Liang Muyi first refused. “You still have to take the money. You need to go abroad for competitions.”
Chi Yu was stubborn and insisted, “Then don’t pay me for today. I’ll reimburse you for the hotel. Oh—” He leaned over again, saw the dashboard on the driver’s side, where the fuel gauge needle was pointing steadily at the letter F, indicating a full tank. “I’ll reimburse you for the gas too. It was only a quarter full when I drove over, right?”
Liang Muyi didn’t answer him directly. After a moment, he finally spoke, his tone a bit serious. “Chi Yu, it’s already the second day.”
“Second day?”
“Our lesson was yesterday morning.” Over thirty hours had passed since they had met. Liang Muyi calculated it himself—Chi Yu had been awake for a full forty-eight hours. He had skied for eight hours, driven for two, and then spent several more hours in the cold wind at the summit the next day. After such an ordeal, even a man of steel would collapse.
Chi Yu fell silent.
The man said again, “Recline your seat. Get some sleep.”

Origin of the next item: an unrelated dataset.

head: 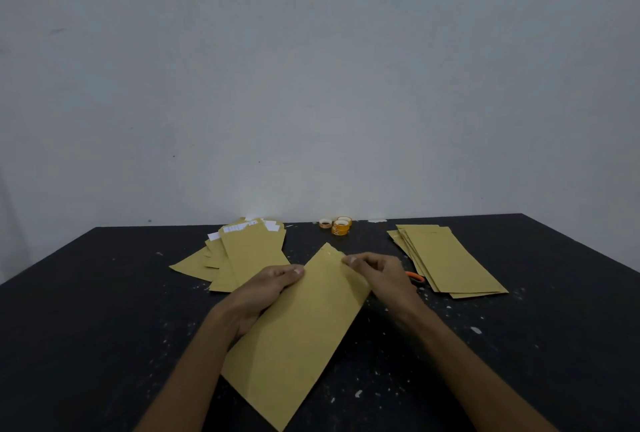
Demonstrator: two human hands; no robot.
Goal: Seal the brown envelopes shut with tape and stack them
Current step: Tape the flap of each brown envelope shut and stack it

Chi Yu said he was fine, but he still listened and reclined the seat.
His phone battery was almost dead. He plugged it in to charge while calling the owner of the ski shop. The shop was about to close and was doing its accounts, so Boss Yu asked him to wait for two minutes and put him on hold. The hold music was Boss Yu’s favorite, Tom Chang. Chi Yu hummed along to the song and waited with his eyes closed.
The charging cable wasn’t long enough, so he temporarily placed the phone on the center console. But within a minute, his head tilted to the side and he fell into a deep sleep. The phone slipped from his hand and didn’t even wake him.
Boss Yu was still calling his name on the other end. Liang Muyi, steering with one hand, bent down, picked up the phone, and ended the call.